Financial Matters That Do Not Impact Your Credit Score


Financial matters that – while important to your life – don’t always appear on your credit report or figure into your credit score. That’s right! Sometimes a bill is just a bill, or an account is just an account, and it doesn’t have anything to do with your credit score. Misconceptions abound, so here’s a quick primer on some financial realities that don’t figure into your credit score:

Young woman sitting at outdoor cafe using laptop.

Get the scoop on which financial realities don’t impact your credit score.

Income – From salary and bonuses to interest earnings, child support and alimony payments, income is unquestionably the most important financial element in your life. Still, your income doesn’t appear on your credit report, nor does it directly affect your credit score. However, if your expenditures exceed your income every month, you’ll have trouble paying your bills, and late or nonpayment does impact your credit score.

Investments – Retirement savings, college savings, stocks, bonds and mutual funds – none of these will appear on your credit report, and they have no bearing on your credit score.

Insurance – How much auto, life or medical insurance you have isn’t a factor in your credit. However, if your mortgage company requires you to carry homeowners insurance (and they all do) or private mortgage insurance and you fail to do so, it could affect whether or not you keep the mortgage – and defaulting on a loan does affect your credit score. Also, while insurance doesn’t influence your credit score, your score can affect your insurance rates, especially your auto insurance rates.
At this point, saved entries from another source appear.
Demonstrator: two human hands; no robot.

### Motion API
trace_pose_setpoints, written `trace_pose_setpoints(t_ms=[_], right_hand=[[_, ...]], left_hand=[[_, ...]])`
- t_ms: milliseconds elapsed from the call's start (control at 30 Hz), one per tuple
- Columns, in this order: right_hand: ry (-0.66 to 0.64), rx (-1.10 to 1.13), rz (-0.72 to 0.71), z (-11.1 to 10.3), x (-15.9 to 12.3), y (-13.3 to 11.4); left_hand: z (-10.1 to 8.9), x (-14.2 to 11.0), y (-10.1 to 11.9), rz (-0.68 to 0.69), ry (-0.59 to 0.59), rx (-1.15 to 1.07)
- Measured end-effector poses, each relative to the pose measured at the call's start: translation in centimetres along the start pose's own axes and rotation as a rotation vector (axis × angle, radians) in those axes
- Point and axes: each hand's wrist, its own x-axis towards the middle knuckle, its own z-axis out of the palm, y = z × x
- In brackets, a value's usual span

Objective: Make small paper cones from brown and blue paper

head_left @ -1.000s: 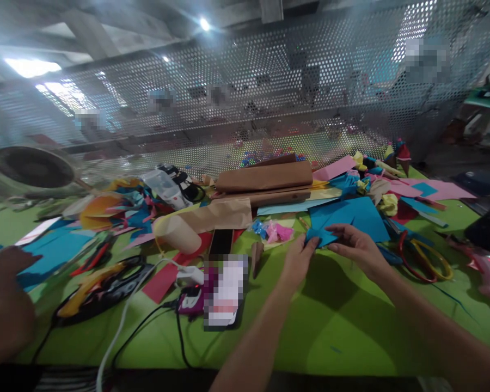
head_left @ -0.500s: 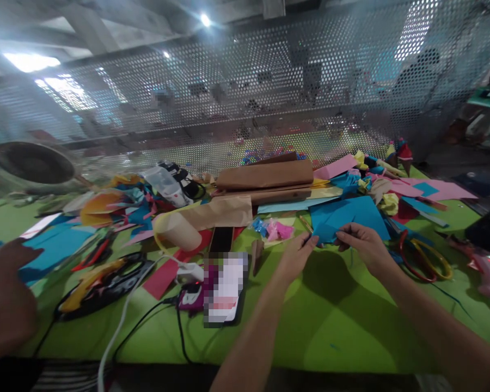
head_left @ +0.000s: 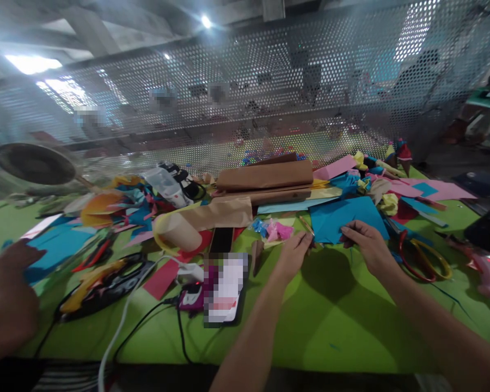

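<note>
In the middle right of the view, my left hand and my right hand face each other above the green table, fingers pinched. Between them is a small piece of blue paper, gripped at its two sides. Its outline blends into the larger blue sheet lying just behind, so its exact shape is hard to make out. A pencil-like stick lies beyond my left fingertips. Small pink and blue bits in clear plastic lie to the left of it.
Scissors with red and yellow handles and a pink glue gun lie on the right. Left are a phone, a purple power strip, cables and a paper roll. Another person's hand is at far left. Brown paper lies behind.
My hands have moved slightly apart, with the small blue paper between them lowered and turned against the blue sheet. The other person's hand at the left has shifted only a little.
</note>
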Motion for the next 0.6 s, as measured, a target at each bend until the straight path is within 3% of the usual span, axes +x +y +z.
trace_pose_setpoints(t_ms=[100, 267, 600], right_hand=[[0.009, 0.004, 0.002, -0.07, 0.09, -0.05], [0.016, -0.001, -0.005, -0.05, 0.01, -0.18], [0.019, -0.036, -0.025, -0.04, -0.03, 0.17]], left_hand=[[-0.02, -0.08, -0.12, -0.043, -0.010, -0.115], [0.00, -0.29, 0.11, -0.046, -0.065, -0.128], [0.14, -0.10, 0.25, 0.071, -0.047, 0.176]])
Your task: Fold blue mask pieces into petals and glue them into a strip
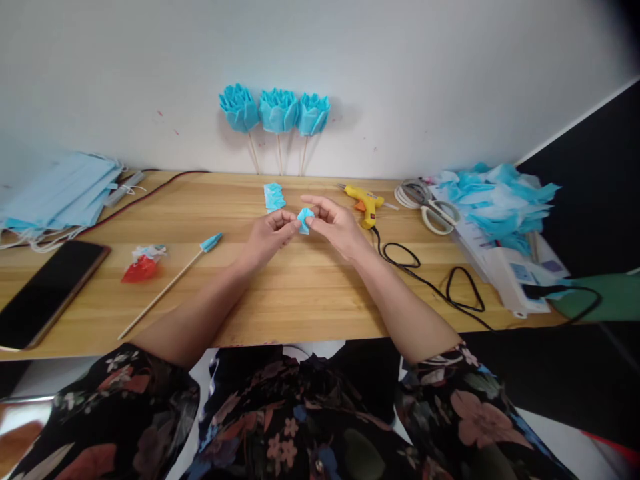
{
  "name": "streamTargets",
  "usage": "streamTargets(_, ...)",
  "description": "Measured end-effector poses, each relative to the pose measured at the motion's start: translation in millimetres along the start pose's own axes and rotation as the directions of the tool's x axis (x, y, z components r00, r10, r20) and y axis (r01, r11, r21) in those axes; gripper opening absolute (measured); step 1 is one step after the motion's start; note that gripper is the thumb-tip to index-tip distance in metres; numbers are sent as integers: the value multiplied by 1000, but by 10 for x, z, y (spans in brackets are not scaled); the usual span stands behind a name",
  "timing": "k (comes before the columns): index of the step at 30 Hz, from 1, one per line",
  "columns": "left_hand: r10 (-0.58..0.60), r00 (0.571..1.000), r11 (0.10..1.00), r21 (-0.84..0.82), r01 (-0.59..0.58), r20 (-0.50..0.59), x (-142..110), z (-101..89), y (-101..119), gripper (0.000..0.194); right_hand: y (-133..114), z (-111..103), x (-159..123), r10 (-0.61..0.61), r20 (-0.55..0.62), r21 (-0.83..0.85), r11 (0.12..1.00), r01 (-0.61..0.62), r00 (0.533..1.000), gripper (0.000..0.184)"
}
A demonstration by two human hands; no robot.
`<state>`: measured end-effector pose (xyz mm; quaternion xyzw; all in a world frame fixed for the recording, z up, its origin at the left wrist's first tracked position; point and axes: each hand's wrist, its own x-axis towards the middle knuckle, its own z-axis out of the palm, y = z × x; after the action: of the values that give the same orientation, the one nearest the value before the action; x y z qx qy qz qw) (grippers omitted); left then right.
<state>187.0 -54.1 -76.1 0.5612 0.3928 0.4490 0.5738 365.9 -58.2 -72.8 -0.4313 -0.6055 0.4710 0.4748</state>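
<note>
Between my fingertips is a small folded light-blue fabric petal (305, 219). My left hand (274, 235) pinches its left side with thumb and forefinger. On its right side, my right hand (336, 223) grips it the same way, its forefinger stretched out above. Just behind my left hand lies a short stack of similar blue petals (275, 197). A wooden stick (163, 292) with a rolled blue tip (211, 243) rests to the left of my left forearm. Beyond my right hand is a yellow glue gun (367, 203), lying on its side.
Three blue fabric flowers (279, 112) on sticks lean against the wall. Face masks (63, 190), a phone (53, 293) and a red packet (144, 263) are at left. At right are scissors (439, 217), blue scraps (500, 193), a power strip (517, 283) and a black cord (425, 275).
</note>
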Motion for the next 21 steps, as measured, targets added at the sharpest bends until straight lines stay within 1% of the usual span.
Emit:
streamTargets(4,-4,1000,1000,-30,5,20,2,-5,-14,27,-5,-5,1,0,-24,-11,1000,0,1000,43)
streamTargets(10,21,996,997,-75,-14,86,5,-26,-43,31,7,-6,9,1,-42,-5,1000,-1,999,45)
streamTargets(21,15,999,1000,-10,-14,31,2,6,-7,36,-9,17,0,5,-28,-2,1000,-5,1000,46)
Savings – Banks do not report to credit bureaus about consumer savings or checking accounts. How much you have in your account has no bearing on your credit score. However, if you have no emergency fund and experience a major financial crisis, you may have trouble meeting your credit obligations, and that will impact your score.

Utility bills – Electric, gas, water, sewer and cable bills do not factor into your credit score. However, utility companies may run a credit check on you before opening an account in your name. A poor credit history may prompt them to demand a hefty security deposit. As for your phone and cable bills, companies generally don’t report the status of those accounts to credit bureaus either, unless your account is delinquent enough to wind up in collections.